Someone had left the garbage can in the middle of the street again. That would make it even more difficult to navigate past. She sighed and wrenched the pram to one side, praying that the contents didn't get spilled. She wasn't sure exactly what that was inside the pram, but she knew it would be terrible if it fell out. One of the wheels tried to go the other way but she managed to pull it the other way again. The pram spun towards the bins…

Then the ducks came.

They were more like geese than ducks, far larger than the average duck, with white plumage and yellow bills. Waddling out from behind the bins, the fat poultry quacked at her, their heads darting this way and that, pecking at the ground. One found a fish head poking out from the bin and snapped it up in its beak, losing interest in her. The others continued to advance towards her, quacking in a rhythm that sounded like a gathering of cultists chanting to their profane idol. A sudden wave of fear passed through her, a chill that ran down her spine. She looked around for an exit. There were ducks behind her as well. She was surrounded. She brandished her umbrella. It had an iron spike on the end, so it made a good weapon, especially against ducks, whom she supposed not to be particularly good at battle. She loosened her grip on the pram and walked forward, feigning the confidence she didn't feel.

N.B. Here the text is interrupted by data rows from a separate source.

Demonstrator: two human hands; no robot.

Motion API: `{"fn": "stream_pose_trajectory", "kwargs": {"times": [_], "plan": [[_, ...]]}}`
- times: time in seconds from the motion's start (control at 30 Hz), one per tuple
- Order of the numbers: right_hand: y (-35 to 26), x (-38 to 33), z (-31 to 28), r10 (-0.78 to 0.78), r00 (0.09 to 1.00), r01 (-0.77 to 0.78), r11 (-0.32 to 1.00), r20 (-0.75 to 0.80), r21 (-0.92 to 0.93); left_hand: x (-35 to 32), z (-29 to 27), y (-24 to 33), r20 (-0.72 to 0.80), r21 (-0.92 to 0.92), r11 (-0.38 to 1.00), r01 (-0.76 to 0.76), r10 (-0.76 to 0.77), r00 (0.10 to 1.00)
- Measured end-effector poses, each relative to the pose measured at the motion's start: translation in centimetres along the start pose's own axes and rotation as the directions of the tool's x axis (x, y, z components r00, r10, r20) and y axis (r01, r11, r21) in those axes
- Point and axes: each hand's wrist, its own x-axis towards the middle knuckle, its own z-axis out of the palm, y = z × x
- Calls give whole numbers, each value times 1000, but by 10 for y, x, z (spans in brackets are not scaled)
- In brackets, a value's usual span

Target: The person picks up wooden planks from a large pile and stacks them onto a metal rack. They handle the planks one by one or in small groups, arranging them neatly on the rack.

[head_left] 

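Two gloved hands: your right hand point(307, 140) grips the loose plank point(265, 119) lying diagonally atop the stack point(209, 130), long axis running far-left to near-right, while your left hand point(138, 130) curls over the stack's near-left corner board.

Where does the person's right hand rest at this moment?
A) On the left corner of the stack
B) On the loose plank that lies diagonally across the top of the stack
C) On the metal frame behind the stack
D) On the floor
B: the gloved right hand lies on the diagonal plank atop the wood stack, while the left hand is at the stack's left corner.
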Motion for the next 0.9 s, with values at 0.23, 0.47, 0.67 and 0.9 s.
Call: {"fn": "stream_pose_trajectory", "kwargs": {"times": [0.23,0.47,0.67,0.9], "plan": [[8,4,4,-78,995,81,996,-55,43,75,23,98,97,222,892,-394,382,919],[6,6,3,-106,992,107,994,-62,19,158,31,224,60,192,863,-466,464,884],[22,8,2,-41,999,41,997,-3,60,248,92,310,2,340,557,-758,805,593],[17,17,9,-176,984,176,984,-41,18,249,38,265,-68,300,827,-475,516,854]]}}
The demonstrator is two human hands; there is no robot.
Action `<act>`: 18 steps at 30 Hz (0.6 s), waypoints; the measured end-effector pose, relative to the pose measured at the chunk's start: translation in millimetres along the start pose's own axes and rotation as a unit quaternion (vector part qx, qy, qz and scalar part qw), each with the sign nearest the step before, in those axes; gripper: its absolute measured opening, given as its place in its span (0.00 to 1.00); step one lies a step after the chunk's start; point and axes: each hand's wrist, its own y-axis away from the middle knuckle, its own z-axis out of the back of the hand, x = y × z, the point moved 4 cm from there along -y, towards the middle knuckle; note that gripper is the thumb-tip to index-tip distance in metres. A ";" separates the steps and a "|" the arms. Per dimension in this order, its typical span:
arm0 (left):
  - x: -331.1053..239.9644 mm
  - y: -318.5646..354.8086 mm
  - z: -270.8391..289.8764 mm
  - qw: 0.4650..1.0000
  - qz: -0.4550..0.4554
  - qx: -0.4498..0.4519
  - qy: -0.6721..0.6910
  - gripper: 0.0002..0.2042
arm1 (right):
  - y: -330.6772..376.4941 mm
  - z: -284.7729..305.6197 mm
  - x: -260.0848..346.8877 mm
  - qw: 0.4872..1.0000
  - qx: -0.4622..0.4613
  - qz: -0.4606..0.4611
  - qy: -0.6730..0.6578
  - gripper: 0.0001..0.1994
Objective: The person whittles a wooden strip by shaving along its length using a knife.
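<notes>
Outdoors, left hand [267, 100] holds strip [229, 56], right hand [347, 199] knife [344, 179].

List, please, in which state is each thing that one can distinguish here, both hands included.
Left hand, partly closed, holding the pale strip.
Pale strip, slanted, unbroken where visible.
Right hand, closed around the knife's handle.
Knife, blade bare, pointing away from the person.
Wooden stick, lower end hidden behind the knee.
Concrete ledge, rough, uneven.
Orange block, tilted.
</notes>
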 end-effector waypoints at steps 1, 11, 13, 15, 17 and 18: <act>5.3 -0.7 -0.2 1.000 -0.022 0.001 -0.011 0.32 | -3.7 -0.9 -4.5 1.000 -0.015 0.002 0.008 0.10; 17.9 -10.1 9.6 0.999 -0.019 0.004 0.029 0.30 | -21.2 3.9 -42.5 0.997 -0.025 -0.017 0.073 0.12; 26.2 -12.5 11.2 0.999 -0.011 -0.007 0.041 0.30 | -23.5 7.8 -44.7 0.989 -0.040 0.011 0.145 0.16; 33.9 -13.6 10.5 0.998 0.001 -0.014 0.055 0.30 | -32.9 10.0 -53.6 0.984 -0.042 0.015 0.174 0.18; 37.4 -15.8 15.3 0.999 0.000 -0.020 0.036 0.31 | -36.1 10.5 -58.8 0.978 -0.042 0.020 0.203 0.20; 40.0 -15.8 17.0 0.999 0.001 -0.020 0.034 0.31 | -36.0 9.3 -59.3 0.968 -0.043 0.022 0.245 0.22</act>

“Shoo!” she said, waving her umbrella around. It had always worked for geese back home.

“Quack.” replied the nearest duck firmly. Then the nearest garbage can started shaking violently, then rose into the air inch by inch, then launched itself across the street towards her. She dove under the pram and covered her head with her hands. It was supposed to work for nuclear Armageddon, although she doubted it did really. It might work for duck-related incidents, which she guessed were a lot less difficult to deal with than nuclear Armageddon. Something else flew past the pram. The quacks rose to a deafening crescendo. Now the garbage cans and lids and loose pieces of garbage, many of them smelly, spun around and around wildly, making her feel slightly nauseous. She closed her eyes and started singing 'Pollyanna'. For some reason, it always seemed to help in crisis situations.

There was a loud metallic clang as a garbage can crashed right into the pram. Her eyes snapped open and she saw one of the wheels drop off. She grabbed the side of the pram and pulled it back down with all her strength. Her muscles ached, but she managed to stop the pram tipping over.

She heard a menacing series of quacks from all directions. While she had let down her guard, the ducks had crawled under the pram. They were closing in on her fast. Their eyes were turned back in their heads in complete insanity. How could such madness be controlled enough to show such purpose?

There was nothing else she could do. Both hands still securing the pram in place, she closed her eyes and began praying.

Please take me out of here…

Whatever happens, above all else, please don't make me be late…


It was like she was falling through the wall. She felt the pressure of the wall, the uncomfortable feeling that she was doing something wrong, and there was a static white crackle on the edges of the darkness, but she didn't feel any pain. She knew that what she would find on the other side would not be whatever was on the other side of the wall – at least, not in this reality. It had happened to her before. She could not feel the pram beneath her grip. She fumbled in the darkness for its rail as she fell.

A face was peering at her out of the blackness. A ghostly white figure, in contrast to the absolute darkness of the void. Its eyes blinked once. She couldn't read its expression. Those slit eyes in that skeletal feline face with its ears that pointed straight upwards were totally alien to her. Inexplicable. Its long spindly arms and legs gangled about it and its long leathery tail wagged from side to side with a hunter's curiousity. They faced each other for a few seconds, acknowledging each others' presence, then…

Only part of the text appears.